Exercise goal: Below this line is the material. Write out only its lines from the one containing "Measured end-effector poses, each" through the one containing "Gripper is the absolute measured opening", both kept, exactly.

The data:
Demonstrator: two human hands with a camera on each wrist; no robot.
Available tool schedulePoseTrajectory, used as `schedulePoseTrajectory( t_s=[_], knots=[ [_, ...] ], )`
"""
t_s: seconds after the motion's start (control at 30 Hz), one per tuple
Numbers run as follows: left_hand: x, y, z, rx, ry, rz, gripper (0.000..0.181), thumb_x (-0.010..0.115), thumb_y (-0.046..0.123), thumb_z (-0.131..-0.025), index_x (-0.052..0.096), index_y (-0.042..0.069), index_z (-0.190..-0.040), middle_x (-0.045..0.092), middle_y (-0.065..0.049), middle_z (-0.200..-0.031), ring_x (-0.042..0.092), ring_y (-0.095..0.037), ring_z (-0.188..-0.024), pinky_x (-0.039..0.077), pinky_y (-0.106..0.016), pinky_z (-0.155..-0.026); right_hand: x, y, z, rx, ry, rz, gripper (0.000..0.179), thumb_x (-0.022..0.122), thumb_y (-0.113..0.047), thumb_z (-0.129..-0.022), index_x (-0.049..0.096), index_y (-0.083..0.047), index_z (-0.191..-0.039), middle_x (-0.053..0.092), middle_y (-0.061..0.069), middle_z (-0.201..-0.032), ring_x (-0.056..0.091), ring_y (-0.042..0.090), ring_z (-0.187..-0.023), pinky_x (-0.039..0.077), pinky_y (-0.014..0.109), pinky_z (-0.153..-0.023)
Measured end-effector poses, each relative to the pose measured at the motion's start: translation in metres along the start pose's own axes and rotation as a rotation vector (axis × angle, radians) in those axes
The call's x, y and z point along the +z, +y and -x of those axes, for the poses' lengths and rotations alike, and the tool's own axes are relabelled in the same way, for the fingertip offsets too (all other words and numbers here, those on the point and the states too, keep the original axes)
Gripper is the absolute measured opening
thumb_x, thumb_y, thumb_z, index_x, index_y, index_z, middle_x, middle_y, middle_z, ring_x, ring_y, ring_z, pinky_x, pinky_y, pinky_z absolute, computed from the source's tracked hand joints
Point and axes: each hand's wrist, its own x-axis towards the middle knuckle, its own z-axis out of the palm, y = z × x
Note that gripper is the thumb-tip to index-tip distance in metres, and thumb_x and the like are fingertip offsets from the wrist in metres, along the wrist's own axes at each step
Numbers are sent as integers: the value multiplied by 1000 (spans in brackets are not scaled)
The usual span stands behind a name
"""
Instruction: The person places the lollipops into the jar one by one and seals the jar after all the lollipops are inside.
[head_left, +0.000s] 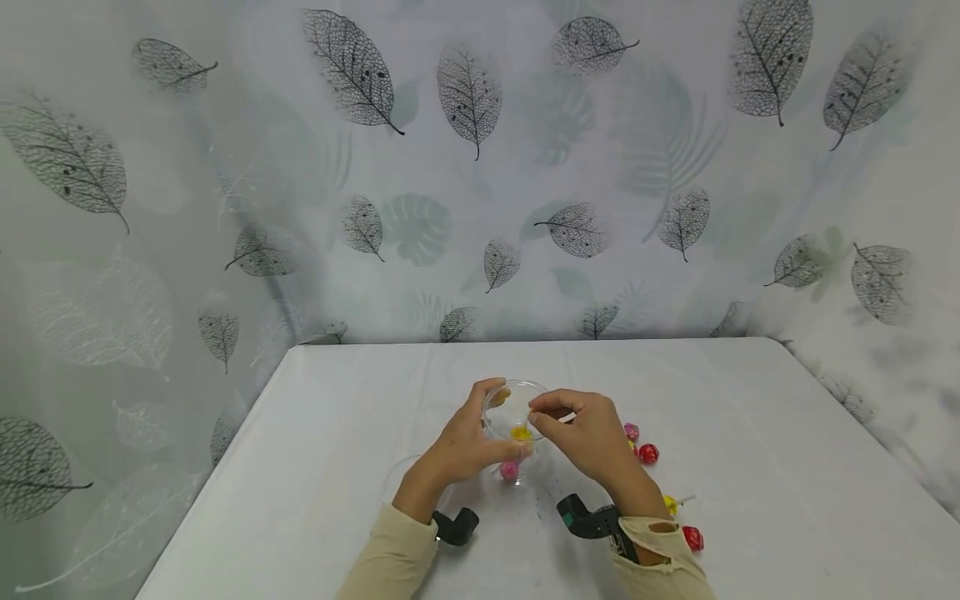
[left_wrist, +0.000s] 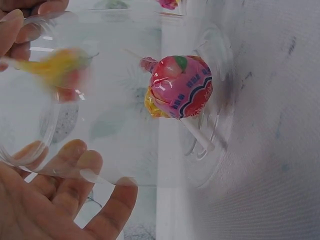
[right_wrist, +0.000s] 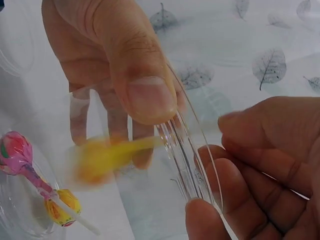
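My left hand (head_left: 467, 437) grips a clear plastic jar (left_wrist: 125, 167) near its rim, thumb on one side and fingers on the other. The jar's mouth is tilted towards me. With thumb and forefinger, my right hand (head_left: 588, 429) pinches the stick of a yellow lollipop (right_wrist: 102, 160) at the mouth. The lollipop's head hangs inside the jar, blurred in both wrist views. At the bottom of the jar lie a pink lollipop (left_wrist: 180, 87) and a yellow-wrapped lollipop (right_wrist: 64, 207), the latter partly hidden behind the pink one in the left wrist view.
Right of the right forearm, a pink lollipop (head_left: 632, 432), a red one (head_left: 648, 453), a yellow one (head_left: 670, 503) and another red one (head_left: 692, 538) lie on the white table (head_left: 360, 392). A clear round rim (head_left: 392, 477) shows behind the left wrist. Leaf-print cloth hangs around the table.
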Motion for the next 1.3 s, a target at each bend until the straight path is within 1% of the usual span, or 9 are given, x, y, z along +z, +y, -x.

Finished task:
Measured end-effector poses, each relative to the pose measured at the motion's start: translation in metres along the start pose's own axes and rotation as a rotation vector (axis × angle, radians) in those axes
The call's x, y and z point along the +z, +y and -x of those axes, for the poses' lengths and rotations alike, and the tool's own axes are relabelled in the same way, for the fingertip offsets too (all other words and numbers here, those on the point and the states too, keep the original axes)
Gripper is the absolute measured opening

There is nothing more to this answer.